Professor of Anthropology of Sustainability and Livelihood Marja Spierenburg, for example, shows that a fair distribution between rich and poor is essential to stopping climate change and biodiversity loss. ‘The richest one per cent of people on Earth emit twice as many greenhouse gases as the poorest half of the world’s population. We have to limit the emissions and pollution that rich people are able to cause.’
Economics with ecology as the starting point
Professor of Banking & Finance Dirk Schoenmaker from Erasmus University Rotterdam takes aim at a sacred cow within economics. ‘The entire objective within economic thought has to change. If the starting point of your thinking is ecology, then there are no two ways about it: we need to fly less.’
Endangered species and white houses
Naturalis director Koos Biesmeijer, known for his research on bees, discusses the relationship between biodiversity and climate. ‘At two degrees of warming, six per cent of species become extinct.’
Herman Russchenberg, Professor of Atmospheric Remote Sensing and Director of the TU Delft Climate Institute, explains that painting all houses white actually generates more heat in cities, thus threatening the already fragile vegetation. As a ‘cloud professor’ he may be researching the use of clouds to control the climate but he hopes this will never be necessary. ‘If you start tinkering with the climate, you could bring all kinds of political conflicts on yourself and cause biodiversity patterns to change.’

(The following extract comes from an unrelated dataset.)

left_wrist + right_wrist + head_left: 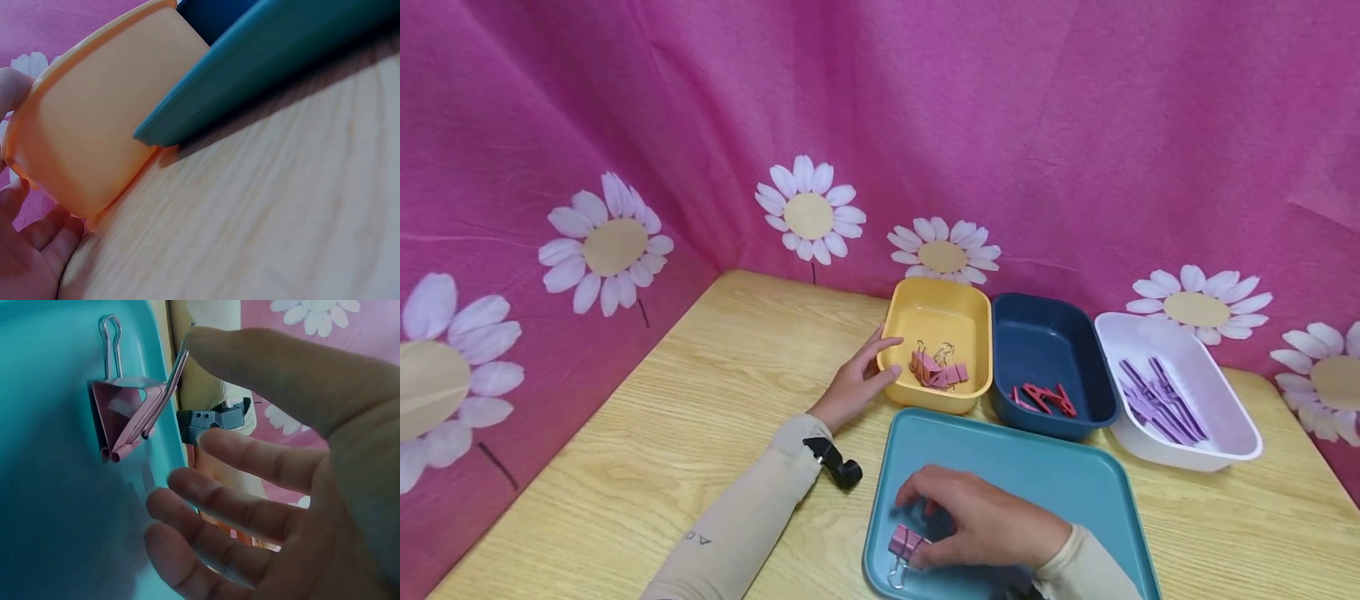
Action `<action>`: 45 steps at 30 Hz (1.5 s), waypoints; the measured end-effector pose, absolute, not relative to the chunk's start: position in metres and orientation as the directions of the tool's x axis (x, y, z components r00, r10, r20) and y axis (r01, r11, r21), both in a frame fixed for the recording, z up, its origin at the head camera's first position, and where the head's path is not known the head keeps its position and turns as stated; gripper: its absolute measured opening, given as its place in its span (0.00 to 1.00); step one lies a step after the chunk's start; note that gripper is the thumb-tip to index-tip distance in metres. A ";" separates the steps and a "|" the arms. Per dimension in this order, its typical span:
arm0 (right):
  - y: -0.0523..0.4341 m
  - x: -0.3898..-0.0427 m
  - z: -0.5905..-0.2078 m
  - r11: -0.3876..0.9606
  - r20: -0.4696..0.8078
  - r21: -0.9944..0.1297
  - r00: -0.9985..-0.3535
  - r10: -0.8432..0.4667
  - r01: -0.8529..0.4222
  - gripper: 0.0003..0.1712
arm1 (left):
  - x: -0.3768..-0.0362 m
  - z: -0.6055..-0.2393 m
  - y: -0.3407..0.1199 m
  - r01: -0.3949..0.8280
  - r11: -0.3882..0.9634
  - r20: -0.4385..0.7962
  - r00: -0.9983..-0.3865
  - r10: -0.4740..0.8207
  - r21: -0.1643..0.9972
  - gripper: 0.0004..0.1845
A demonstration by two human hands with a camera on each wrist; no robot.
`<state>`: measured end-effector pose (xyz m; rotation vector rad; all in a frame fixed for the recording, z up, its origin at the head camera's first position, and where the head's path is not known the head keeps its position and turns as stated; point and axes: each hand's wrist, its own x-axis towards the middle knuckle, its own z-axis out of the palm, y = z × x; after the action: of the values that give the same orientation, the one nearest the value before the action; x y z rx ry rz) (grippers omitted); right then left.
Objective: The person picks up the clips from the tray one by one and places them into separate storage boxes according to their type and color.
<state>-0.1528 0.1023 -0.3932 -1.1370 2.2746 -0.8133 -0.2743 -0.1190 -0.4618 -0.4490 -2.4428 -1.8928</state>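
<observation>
My left hand (852, 382) holds the yellow bin (934, 404) by its left side, thumb and fingers at the rim and wall. In the left wrist view, fingertips (59, 240) show low along the bin's outer wall. Over the teal tray (1022, 450), my right hand (981, 517) bends above a pink binder clip (906, 542). Seen from the right wrist, the thumb tip meets one wire handle of the clip (125, 415), while the other fingers (212, 506) are spread apart from it. Several pink binder clips (936, 371) lie inside the yellow bin.
Right of the yellow bin stands a navy bin (1052, 321) with red clips (1048, 398). A white bin (1217, 383) beside it holds purple plastic cutlery (1161, 400). A pink flowered cloth (880, 100) hangs behind the wooden table (700, 375).
</observation>
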 end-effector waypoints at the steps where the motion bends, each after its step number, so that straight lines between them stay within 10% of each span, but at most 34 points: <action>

‘There is a lot we can already do’
Eight researchers offer insights and solutions in this publication. And eight others explain how they are already working with these solutions. For instance in banks, on farms and wind farms, in the Meijendel dune area and in the courtroom. ‘There is a lot we can already do’, says Diny Tubbing, Delft city ecologist. Bird nesting bricks and rooftop greenery, for example.

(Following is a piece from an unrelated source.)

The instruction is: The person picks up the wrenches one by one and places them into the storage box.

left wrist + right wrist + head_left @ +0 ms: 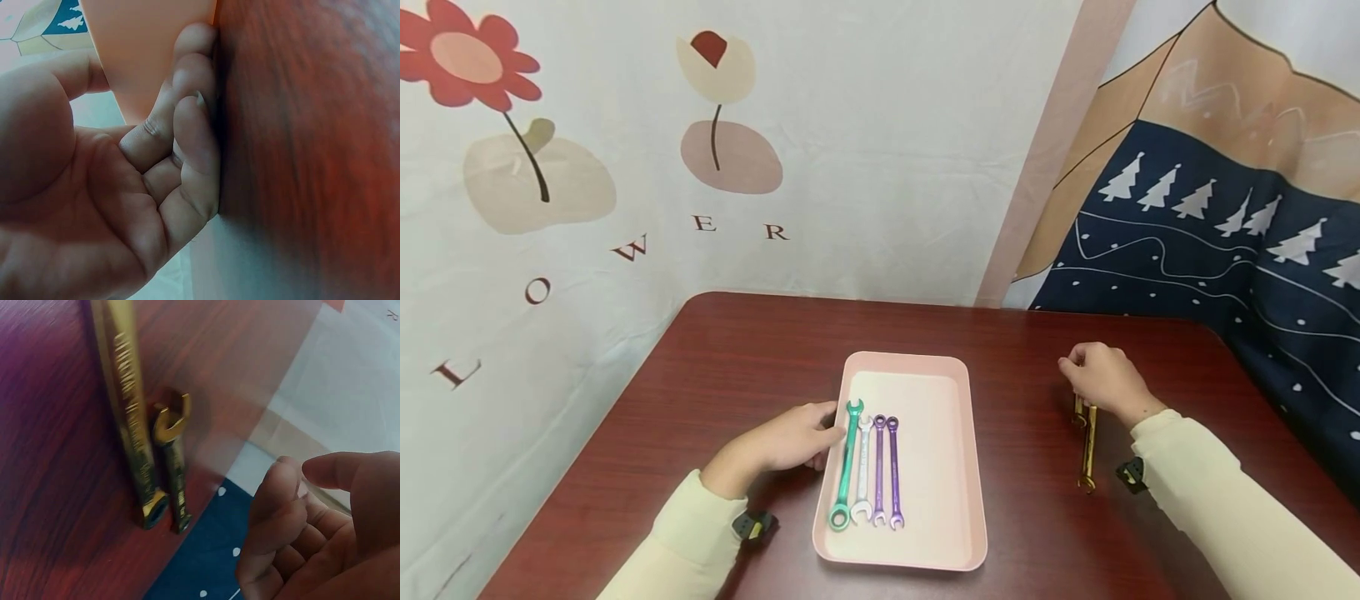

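Note:
A pink tray [936, 467] lies on the table, its left rim held by my left hand [790, 437]. In the left wrist view, the thumb reaches over the tray wall [134, 44] while the curled fingers sit low against its outside. Inside the tray, side by side, are a green wrench [847, 467], a silver wrench [863, 471] and two purple wrenches [880, 475]. My right hand [1107, 379] hovers near a long gold wrench [128, 406] and a shorter gold wrench [176, 469]. Its fingers are loosely bent, nothing between them and the thumb.
The dark red wooden table [752, 358] meets a printed cloth wall [880, 167] at its far edge. A navy cloth with white trees [1195, 200] hangs on the right. Each wrist wears a small black device [756, 526].

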Tool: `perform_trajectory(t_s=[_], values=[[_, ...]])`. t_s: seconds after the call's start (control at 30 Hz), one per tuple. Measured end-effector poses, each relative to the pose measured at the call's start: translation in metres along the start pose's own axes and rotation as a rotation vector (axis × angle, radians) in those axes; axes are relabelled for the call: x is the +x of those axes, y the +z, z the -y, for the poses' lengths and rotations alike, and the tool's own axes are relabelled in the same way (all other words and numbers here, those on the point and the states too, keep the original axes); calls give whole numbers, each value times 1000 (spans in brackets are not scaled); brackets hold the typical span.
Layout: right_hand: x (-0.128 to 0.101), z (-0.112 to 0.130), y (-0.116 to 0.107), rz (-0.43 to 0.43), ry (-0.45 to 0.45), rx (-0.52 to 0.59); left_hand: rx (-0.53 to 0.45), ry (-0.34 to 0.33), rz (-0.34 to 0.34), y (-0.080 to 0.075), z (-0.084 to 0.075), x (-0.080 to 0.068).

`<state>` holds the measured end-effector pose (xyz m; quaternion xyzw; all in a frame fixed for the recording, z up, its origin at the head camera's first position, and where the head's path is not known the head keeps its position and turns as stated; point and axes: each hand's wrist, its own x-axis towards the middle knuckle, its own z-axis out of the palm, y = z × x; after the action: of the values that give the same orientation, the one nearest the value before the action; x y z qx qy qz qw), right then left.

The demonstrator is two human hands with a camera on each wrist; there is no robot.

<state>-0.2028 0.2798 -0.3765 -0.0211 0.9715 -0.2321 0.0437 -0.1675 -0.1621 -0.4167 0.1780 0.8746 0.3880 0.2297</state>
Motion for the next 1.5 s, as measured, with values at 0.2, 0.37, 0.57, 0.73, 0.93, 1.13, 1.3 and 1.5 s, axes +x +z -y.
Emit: perform_trajectory(t_s=[0.2,0.37,0.57,0.73,0.93,1.13,1.3,1.5], values=[[3,-7,5,12,10,-30,-3,2,0,0,-1,-1],[6,-10,8,36,18,-39,2,-2,-7,-1,0,-2],[9,-17,10,56,51,-90,-6,-2,-8,-2,-2,-4],[9,-23,10,74,83,-102,-13,-3,-11,-2,-1,-3],[9,-30,11,103,117,-123,-23,-3,-8,-1,-1,-2],[11,-34,14,140,124,-138,-31,6,-3,-1,0,-2],[12,-35,16,161,118,-147,-35,10,2,-2,0,-1],[12,-35,16,180,124,-137,-17,4,5,-2,0,0]])
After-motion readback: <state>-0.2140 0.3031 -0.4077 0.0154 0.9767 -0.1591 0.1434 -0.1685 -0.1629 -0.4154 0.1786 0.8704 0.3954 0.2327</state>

The solution begins with a vision
So much is already happening but more still needs to be done. Jan Willem Erisman, Professor of Environment and Sustainability in Leiden, writes in the introduction, ‘It begins with a shared vision on how we want to live in the future within the framework of a liveable Earth. An Earth that provides enough space for everyone to live, work, travel and relax comfortably together.’ His colleague Paul Behrens also concludes all of society would flourish. He paints a picture of sustainable new farming methods that would boost biodiversity and save vast amounts of CO2 emissions.